World’s biggest energy lender reloads support for renewables in Europe
- 24 July 2013
LONDON: The European Investment Bank (EIB), one of the world’s biggest energy lenders, has adopted fresh guidelines in support of renewables and energy efficiency investment, which could help the EU to meet its energy and climate goals and create jobs across Europe.
Clean energy criteria
The EIB’s board members approved the proposed policy yesterday, which includes a greater focus and streamlined guidelines on energy efficiency, renewable energy, energy networks and related innovation research.
A new Emissions Performance Standard has also been introduced, in order to filter out investments that are associated with carbon emissions that exceed a certain level.
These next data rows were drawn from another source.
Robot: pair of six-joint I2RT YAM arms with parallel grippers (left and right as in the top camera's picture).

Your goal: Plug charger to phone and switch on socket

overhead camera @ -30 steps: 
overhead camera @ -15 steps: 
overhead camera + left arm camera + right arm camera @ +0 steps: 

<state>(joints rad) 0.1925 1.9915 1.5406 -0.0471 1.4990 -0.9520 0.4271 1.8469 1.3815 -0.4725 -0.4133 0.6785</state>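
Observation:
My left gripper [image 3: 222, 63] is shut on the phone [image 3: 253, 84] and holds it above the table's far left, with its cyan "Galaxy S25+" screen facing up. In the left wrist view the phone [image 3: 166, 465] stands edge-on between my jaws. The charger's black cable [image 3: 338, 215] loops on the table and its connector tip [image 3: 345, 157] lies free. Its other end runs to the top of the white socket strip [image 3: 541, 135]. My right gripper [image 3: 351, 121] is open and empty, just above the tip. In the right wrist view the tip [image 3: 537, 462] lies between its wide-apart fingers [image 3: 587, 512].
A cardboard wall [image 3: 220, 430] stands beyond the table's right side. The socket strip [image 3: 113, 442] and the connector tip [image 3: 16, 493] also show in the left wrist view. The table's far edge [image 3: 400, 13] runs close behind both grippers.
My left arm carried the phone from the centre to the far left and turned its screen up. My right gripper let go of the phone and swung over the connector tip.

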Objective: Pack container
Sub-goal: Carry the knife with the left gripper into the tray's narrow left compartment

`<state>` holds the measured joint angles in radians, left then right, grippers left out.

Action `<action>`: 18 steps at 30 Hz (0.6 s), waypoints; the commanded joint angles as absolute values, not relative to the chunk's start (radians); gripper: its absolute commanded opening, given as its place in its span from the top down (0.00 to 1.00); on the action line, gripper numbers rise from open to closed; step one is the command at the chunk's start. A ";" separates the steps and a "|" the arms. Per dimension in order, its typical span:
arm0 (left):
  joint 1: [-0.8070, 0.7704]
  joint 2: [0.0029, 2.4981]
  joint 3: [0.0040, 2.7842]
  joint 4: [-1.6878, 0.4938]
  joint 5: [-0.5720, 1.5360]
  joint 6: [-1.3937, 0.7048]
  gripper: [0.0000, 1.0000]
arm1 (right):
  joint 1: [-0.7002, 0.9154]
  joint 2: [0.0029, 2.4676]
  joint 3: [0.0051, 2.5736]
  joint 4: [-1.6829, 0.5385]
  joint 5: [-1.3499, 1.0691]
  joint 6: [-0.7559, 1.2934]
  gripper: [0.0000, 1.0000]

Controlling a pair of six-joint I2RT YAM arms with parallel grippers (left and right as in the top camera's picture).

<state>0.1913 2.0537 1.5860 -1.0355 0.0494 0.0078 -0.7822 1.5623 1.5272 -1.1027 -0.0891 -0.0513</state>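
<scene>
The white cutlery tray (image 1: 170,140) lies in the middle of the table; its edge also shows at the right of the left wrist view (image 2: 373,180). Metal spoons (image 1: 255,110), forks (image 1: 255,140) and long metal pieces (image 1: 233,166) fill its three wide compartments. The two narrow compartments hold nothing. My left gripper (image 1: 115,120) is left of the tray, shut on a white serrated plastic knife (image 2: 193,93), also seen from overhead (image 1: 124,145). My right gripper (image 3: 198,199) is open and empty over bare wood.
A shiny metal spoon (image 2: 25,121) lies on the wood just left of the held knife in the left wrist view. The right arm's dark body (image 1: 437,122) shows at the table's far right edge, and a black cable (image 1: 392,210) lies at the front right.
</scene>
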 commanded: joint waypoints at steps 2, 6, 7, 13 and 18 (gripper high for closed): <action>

The bank has spent the past year reviewing its lending criteria to reflect Europe’s investment trends and the EU’s climate and energy policy. Mihai Tanasescu, European Investment Bank Vice President responsible for energy lending said in a statement: “Adoption of the new lending criteria represents an important step forward in the European Investment Bank’s commitment to energy investment that supports EU policy and reflects the urgent investment challenges currently facing the energy sector. Prioritising lending to energy efficiency, renewable energy, energy networks and energy RDI projects will help EU to meet its energy and climate objectives and create local employment across Europe. The new Emissions Performance Standard will ensure that outside these sectors the Bank’s energy lending makes a sustainable and positive contribution to economic growth.”
The move complements the EIB’s work over the last five years, in which funding for fossil fuel generation projects has significantly decreased. Over the same period, the EIB has provided more than EUR 70 billion (over US$92 billion) for long-term energy investment, keeping in line with both EU energy and climate policies and national energy strategies to support sustainable and secure energy in Europe.
Günther Oettinger, European Commissioner for Energy, said: “Significant long-term investment across Europe is essential to achieve our energy and climate targets and maintain a technological lead. The European Investment Bank plays a valuable role in financing public and private sector investment in energy infrastructure and supporting projects that contribute to achieving EU energy policy goals. The new guidelines provide a framework for continuing this contribution over the years ahead.”
Welcoming the World Bank’s similar move last week, in which its President Jim Yong Kim pushed forward a new clean energy lending strategy, Mark Kenber, CEO, The Climate Group, had warned the EIB to follow suit. He said yesterday: “Redirecting these substantial funds from coal plants to clean energy projects globally is a critical step towards avoiding a catastrophic 4 degree world, and keeping the rise in global average temperature below 2 degrees to avoid the worst impacts of climate change. It also means accelerating the path to a smarter, better, more prosperous future for all. [...] The policy change represents an important transition for the organization and a big opportunity for Jim Yong Kim to position the World Bank and its partners as leaders of the global clean revolution. The move is also a flashing signal for other lending institutions to follow suit. Tomorrow the board of the European Investment Bank (EIB), the world’s largest public financial institution, will also hold a vote on its energy financing policy. The EIB must follow in the World Bank's footsteps and redirect finances from coal to renewables."
Earlier this month, the EIB also issued a US$848 million ‘green bond’ to help it finance renewable energy and efficiency projects. The Climate Awareness Bond was launched in response to strong demand from asset managers, insurers and pension funds and is the largest of its type ever to have been issued in the euro market.